2.9. Understanding cluster rebuilding

The storage cluster is self-healing. If a node or disk fails, a cluster will automatically try to restore the lost data, i.e. rebuild itself.

The rebuild process consists of several steps. Every CS sends a heartbeat message to an MDS every 5 seconds. If a heartbeat is not sent, the CS is considered inactive and the MDS informs all cluster components that they stop requesting operations on its data. If no heartbeats are received from a CS for 15 minutes, the MDS considers that CS offline and starts cluster rebuilding (if the prerequisites below are met). In the process, the MDS finds CSes that do not have pieces (replicas) of the lost data and restores the data—one piece (replica) at a time—as follows:

  • If replication is used, the existing replicas of a degraded chunk are locked (to make sure all replicas remain identical) and one is copied to the new CS. If at this time a client needs to read some data that has not been rebuilt yet, it reads any remaining replica of that data.
  • If erasure coding is used, the new CS requests almost all of the remaining data pieces to rebuild the missing ones. If at this time a client needs to read some data that has not yet been rebuilt, that data is rebuilt out of turn and then read.

Note

If a node or disk goes offline during maintenance, cluster self-healing is delayed, to save cluster resources. The default delay is 30 minutes. You can adjust it by setting the mds.wd.offline_tout_mnt parameter, in milliseconds, with the vstorage -c <cluster_name> set-config command.

Self-healing requires more network traffic and CPU resources if replication is used. On the other hand, rebuilding with erasure coding is slower.

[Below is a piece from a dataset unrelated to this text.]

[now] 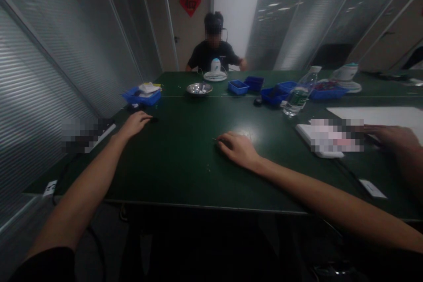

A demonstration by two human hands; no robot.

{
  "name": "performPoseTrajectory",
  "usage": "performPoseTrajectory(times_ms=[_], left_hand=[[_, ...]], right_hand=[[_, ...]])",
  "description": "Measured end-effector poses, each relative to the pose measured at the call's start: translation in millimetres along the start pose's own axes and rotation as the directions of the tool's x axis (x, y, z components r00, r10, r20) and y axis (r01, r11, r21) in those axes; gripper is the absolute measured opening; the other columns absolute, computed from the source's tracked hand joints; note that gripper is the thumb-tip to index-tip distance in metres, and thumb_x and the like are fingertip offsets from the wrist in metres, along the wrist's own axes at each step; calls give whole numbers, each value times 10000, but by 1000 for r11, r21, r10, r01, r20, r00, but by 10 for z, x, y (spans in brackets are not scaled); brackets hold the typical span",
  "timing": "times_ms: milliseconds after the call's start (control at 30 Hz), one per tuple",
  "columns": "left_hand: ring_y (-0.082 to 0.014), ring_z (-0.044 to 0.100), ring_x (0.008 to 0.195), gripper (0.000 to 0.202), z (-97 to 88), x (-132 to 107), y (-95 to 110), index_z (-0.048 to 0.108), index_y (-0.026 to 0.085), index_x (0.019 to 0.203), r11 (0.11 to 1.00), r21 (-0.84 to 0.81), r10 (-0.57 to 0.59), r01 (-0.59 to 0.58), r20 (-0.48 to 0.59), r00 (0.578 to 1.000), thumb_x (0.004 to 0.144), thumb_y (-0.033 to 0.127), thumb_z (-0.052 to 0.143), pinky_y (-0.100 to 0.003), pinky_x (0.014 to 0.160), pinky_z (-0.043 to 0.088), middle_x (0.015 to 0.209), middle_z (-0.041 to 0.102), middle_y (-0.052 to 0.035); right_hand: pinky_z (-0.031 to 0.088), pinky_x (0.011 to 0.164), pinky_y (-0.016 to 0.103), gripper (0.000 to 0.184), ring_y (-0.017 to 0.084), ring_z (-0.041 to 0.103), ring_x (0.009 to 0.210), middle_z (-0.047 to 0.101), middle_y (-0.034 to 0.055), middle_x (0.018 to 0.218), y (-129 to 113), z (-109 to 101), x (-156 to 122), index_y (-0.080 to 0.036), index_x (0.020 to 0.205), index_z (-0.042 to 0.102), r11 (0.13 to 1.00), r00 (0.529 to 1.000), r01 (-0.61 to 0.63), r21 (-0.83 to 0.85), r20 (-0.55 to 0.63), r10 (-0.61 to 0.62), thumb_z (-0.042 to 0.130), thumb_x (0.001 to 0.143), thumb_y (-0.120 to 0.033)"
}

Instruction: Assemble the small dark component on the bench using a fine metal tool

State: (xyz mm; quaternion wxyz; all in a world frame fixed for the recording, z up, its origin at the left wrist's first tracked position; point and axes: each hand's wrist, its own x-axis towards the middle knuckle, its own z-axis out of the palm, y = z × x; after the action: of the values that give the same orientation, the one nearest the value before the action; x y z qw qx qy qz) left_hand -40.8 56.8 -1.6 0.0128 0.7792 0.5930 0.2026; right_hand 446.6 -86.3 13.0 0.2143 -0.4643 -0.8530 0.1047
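My left hand (135,124) is low over the left part of the green table (185,163), its fingers pinched on a small dark object (154,119). What kind of object that is cannot be made out. Near the middle of the table, my right hand (238,147) is closed, with a thin, light, pin-like piece (214,139) sticking out from its fingertips. A few tiny light specks (208,168) lie on the surface in front of it. The two hands are well apart.
Beyond my hands stand a metal bowl (194,92), blue bins (238,87) and a leaning water bottle (299,94). A blue tray (142,97) with papers is at the left. Another person's hand (393,139) is at the right beside a white device (306,134); a person (214,53) sits opposite.
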Motion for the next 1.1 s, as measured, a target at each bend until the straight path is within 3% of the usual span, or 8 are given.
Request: performPoseTrajectory(times_ms=[133,300,467,667,967,1100], left_hand=[[-312,634,1059,284,-10,14,-25,750,207,986,999,49,-12,10,24,1000,914,388,544,-439,991,468,1107,696,-132],[-313,654,1050,306,-27,-42,104,705,192,1098,995,101,-18,25,-68,998,949,378,513,-419,945,485,1113,714,-139],[-271,696,972,291,-38,-24,237,723,199,1116,991,-84,-122,109,-169,978,939,367,563,-377,901,511,1062,758,-97],[-253,717,921,270,-35,44,219,792,207,1033,951,-251,-222,181,-148,964,830,368,714,-373,873,539,1011,784,-68],[-234,724,823,337,-55,24,267,794,210,1103,948,-249,-227,197,-98,969,831,389,706,-325,770,535,928,788,-68],[-249,722,852,305,-66,23,253,804,216,1079,946,-244,-241,215,-83,967,826,361,714,-349,802,535,967,788,-81]], right_hand=[[477,730,318,321,187,653,827,701,75,1104,11,7,1,-213,1236,675,1000,1000,11,-8,-8,-11,511,1034,-401],[480,747,325,323,194,655,854,701,73,1106,5,0,-2,-208,1226,679,1000,1000,16,-12,-13,-16,506,1035,-401],[483,753,326,325,199,656,864,703,81,1109,1,-4,3,-208,1227,679,1000,1000,10,-6,4,-10,508,1032,-405],[473,732,318,325,192,650,839,702,80,1100,18,20,2,-209,1233,676,1000,1000,11,-17,-1,-11,503,1034,-399],[479,764,320,322,194,655,867,695,71,1105,-3,3,-4,-209,1230,675,1000,1000,16,-20,4,-16,498,1034,-393],[482,766,323,323,192,657,856,694,76,1114,-9,0,-8,-210,1229,674,1000,1000,13,-18,13,-13,500,1034,-400]])
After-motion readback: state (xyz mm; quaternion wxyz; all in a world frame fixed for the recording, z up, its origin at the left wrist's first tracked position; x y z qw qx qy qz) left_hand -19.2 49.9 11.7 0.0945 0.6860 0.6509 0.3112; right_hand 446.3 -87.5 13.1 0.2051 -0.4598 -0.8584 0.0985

For a cluster to be able to rebuild itself, it must have at least:

  1. As many healthy nodes as required by the redundancy mode
  2. Enough free space to accommodate as much data as any one node can store

The first prerequisite can be explained on the following example. In a cluster that works in the 5+2 erasure coding mode and has seven nodes (i.e. the minimum), each piece of user data is distributed to 5+2 nodes for redundancy, i.e. each node is used. If one or two nodes fail, the user data will not be lost, but the cluster will become degraded and will not be able to rebuild itself until at least seven nodes are healthy again (that is, until you add the missing nodes). For comparison, in a cluster that works in the 5+2 erasure coding mode and has ten nodes, each piece of user data is distributed to the random 5+2 nodes out of ten, to even out the load on CSes. If up to three nodes fail, such a cluster will still have enough nodes to rebuild itself.

The second prerequisite can be explained on the following example. In a cluster that has ten 10 TB nodes, at least 1 TB on each node should be kept free, so if a node fails, its 9 TB of data can be rebuilt on the remaining nine nodes. If, however, a cluster has ten 10 TB nodes and one 20 TB node, each smaller node should have at least 2 TB free in case the largest node fails (while the largest node should have 1 TB free).

Two recommendations that help smooth out rebuilding overhead:

  • To simplify rebuilding, keep uniform disk counts and capacity sizes on all nodes.
  • Rebuilding places additional load on the network, and increases the latency of read and write operations. The more network bandwidth the cluster has, the faster rebuilding will be completed and bandwidth freed up.